Emotion-Driven Intelligent Segmentation for Hyper-Personalized Customer Experiences: A Rule Mining Approach
DOI:
https://doi.org/10.63278/1541Keywords:
Intelligent Segmentation, Hyper-Personalization, Emotion Analysis, Sentiment Analysis, Association Rule Mining. Customer Experience.Abstract
The study examines the integration of emotion analysis and association rule mining to facilitate intelligent customer segmentation, aiming to deliver hyper-personalized experiences. A sample comprising 250 respondents has been utilized to analyse the relationship between emotional sentiment and behavioral attributes in shaping consumer preferences and engagement patterns.

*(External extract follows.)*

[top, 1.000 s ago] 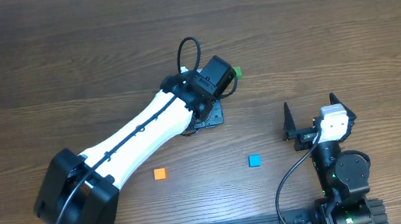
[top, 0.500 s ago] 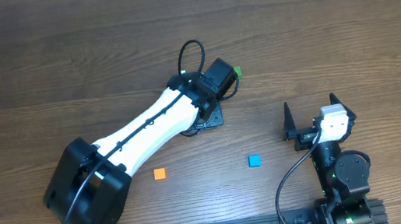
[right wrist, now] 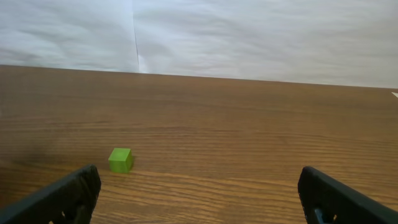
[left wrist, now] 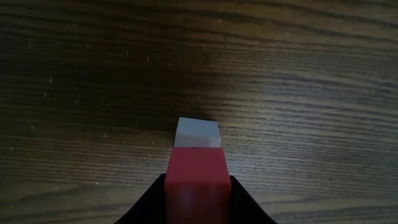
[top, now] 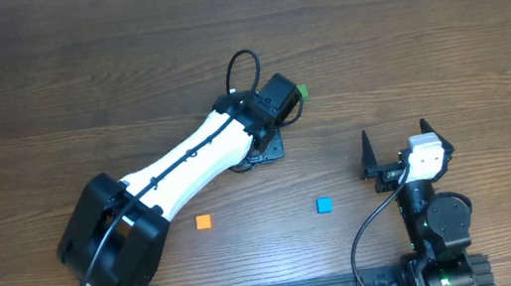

The analysis of sentiment and emotion has been employed to classify textual feedback into contemporary emotional categories, such as joy, anticipation, and anger, thus providing a nuanced understanding of customer perceptions. In combination, association rule mining was used to highlight encoded patterns and interconnections amongst the demographic characteristics, behavioral responses, and emotional states. The findings suggest a strong correlation between customer sentiments and emotional expressions, and also their purchasing tendencies, including a preference for personalized offers and engagement with AI-powered chatbots. The insights gained the identification of independent emotional-behavioral customer segments, each characterized by specific personalization requirements. The integration of rule-based approach with emotion mining in the study displays an effective technique for extracting actionable insights, thereby improving customer targeting and engagement strategies. The findings would help in developing scholarly discussion and practical implementations in marketing analytics, highlighting the significance of emotional intelligence in data-driven personalization.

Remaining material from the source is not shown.